(Beginning of Task data)

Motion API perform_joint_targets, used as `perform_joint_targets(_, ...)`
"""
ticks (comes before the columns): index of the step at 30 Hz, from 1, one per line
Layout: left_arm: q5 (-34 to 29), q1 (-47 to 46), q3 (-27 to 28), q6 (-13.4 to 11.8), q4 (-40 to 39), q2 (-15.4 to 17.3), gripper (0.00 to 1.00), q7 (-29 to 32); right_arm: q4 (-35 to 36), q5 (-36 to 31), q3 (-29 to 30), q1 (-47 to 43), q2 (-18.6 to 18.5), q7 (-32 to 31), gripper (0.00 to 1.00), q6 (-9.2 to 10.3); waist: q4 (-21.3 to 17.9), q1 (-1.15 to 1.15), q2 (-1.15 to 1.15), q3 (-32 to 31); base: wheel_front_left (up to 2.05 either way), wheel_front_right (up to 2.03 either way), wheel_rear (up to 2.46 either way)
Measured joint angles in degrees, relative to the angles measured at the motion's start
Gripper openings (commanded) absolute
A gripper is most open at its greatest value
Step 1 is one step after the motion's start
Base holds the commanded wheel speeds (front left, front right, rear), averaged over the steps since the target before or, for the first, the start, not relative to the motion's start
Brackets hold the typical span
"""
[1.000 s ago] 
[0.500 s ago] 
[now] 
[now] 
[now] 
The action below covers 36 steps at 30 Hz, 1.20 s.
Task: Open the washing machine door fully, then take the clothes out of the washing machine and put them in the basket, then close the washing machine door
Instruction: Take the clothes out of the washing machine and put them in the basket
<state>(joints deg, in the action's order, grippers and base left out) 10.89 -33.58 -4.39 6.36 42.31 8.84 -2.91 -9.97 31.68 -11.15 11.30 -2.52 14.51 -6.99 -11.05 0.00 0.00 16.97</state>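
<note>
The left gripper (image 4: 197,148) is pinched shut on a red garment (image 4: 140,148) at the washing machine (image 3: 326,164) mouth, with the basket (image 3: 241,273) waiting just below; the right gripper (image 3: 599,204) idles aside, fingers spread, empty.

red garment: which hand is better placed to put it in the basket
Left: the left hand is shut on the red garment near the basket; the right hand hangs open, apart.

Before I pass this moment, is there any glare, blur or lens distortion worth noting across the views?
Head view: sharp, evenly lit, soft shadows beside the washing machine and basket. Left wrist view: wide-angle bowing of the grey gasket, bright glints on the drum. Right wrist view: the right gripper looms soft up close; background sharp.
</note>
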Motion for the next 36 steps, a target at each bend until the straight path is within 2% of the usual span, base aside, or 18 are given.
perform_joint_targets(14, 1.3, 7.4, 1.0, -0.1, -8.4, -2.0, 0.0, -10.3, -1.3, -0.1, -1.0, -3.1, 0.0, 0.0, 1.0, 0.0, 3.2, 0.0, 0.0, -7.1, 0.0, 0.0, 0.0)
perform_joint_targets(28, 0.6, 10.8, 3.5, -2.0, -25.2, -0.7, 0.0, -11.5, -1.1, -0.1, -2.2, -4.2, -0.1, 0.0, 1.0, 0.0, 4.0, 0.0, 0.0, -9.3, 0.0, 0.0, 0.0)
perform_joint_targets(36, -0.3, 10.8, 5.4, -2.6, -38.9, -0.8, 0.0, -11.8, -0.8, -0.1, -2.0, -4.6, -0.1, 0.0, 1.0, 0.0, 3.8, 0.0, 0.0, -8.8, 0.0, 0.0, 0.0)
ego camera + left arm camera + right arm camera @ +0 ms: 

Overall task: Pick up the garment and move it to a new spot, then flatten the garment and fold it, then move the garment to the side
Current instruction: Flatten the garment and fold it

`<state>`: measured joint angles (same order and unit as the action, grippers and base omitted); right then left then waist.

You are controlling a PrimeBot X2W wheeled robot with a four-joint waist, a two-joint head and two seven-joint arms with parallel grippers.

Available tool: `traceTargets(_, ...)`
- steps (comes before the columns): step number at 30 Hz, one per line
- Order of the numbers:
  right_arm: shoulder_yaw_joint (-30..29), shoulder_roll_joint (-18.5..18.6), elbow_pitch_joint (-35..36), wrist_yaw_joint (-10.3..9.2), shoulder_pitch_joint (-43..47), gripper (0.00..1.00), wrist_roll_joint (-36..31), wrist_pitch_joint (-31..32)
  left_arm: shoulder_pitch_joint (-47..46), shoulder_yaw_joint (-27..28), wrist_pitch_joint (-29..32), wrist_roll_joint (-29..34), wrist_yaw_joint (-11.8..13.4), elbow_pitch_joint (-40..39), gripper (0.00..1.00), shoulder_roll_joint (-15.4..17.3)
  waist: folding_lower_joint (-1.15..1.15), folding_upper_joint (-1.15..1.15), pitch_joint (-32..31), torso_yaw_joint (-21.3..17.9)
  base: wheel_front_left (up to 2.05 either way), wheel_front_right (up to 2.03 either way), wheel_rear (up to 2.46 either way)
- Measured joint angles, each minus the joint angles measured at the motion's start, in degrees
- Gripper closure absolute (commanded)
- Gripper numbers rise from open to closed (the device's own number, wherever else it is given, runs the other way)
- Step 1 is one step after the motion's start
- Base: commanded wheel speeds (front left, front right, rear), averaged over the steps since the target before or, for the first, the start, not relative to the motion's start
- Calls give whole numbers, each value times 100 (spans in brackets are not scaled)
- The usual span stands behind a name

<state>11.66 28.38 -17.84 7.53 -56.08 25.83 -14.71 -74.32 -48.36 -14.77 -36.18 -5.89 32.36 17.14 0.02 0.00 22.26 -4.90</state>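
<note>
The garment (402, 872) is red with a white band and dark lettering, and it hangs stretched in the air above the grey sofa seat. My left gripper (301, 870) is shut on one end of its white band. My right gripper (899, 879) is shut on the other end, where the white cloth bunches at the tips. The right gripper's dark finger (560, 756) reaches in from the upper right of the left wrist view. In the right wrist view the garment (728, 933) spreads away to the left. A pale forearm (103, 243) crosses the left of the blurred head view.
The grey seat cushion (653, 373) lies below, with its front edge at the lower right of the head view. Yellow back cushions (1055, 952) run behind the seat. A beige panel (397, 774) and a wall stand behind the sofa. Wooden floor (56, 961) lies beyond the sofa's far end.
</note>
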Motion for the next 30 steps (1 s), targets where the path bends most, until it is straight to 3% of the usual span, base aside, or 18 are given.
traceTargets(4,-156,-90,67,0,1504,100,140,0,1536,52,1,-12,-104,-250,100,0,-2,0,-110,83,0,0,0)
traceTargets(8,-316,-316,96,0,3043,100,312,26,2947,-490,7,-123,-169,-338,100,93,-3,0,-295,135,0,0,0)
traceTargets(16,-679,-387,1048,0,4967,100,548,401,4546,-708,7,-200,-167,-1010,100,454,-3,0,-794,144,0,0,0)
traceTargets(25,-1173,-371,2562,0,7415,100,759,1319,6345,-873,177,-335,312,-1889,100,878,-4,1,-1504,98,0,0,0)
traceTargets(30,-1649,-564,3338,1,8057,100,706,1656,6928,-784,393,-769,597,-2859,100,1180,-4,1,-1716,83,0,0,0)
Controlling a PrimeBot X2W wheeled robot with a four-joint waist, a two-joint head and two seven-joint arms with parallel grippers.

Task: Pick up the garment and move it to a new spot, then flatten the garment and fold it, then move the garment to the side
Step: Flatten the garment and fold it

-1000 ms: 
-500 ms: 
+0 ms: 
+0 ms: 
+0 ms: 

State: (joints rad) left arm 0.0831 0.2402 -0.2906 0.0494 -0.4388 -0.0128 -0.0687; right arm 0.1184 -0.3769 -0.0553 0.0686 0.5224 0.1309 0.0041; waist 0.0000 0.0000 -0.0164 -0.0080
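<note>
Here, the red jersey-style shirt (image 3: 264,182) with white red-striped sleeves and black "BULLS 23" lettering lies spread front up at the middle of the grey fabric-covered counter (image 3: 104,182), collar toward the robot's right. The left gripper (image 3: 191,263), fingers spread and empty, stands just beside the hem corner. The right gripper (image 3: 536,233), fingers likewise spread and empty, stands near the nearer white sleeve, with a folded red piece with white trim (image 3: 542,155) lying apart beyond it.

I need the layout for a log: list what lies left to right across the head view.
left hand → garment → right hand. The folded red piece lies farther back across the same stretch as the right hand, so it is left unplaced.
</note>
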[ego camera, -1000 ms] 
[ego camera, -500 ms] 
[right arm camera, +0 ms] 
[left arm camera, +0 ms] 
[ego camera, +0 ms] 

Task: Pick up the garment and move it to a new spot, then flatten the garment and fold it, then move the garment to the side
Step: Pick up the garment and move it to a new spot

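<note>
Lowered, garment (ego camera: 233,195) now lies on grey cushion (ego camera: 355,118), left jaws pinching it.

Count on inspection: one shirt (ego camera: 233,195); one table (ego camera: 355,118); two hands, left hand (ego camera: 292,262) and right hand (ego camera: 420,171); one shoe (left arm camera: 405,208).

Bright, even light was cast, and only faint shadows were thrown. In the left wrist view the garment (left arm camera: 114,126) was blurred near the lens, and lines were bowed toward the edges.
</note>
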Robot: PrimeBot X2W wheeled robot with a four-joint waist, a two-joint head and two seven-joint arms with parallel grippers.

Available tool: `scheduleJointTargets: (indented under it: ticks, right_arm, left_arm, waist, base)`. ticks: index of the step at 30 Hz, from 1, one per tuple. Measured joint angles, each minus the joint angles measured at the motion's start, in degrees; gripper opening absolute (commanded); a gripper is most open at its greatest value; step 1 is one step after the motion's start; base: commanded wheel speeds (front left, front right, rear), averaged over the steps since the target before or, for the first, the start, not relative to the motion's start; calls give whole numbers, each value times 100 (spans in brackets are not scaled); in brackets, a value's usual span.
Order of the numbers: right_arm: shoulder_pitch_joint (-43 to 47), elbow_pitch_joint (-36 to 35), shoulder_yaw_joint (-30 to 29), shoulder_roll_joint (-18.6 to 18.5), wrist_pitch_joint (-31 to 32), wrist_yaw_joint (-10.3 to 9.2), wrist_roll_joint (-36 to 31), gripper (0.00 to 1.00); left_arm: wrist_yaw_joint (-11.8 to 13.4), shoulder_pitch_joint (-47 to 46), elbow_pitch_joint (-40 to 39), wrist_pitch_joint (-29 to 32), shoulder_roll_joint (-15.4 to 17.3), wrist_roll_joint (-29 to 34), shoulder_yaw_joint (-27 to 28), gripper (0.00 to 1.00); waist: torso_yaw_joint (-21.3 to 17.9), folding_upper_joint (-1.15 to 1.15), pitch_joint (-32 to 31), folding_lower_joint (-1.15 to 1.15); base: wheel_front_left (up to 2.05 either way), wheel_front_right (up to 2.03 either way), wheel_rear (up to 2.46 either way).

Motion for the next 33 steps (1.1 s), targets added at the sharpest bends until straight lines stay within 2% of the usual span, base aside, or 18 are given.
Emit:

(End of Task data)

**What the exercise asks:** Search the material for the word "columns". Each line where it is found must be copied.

**Task result:**
ticks (comes before the columns): index of the step at 30 Hz, from 1, one per line
- steps (comes before the columns): step number at 30 Hz, one per line

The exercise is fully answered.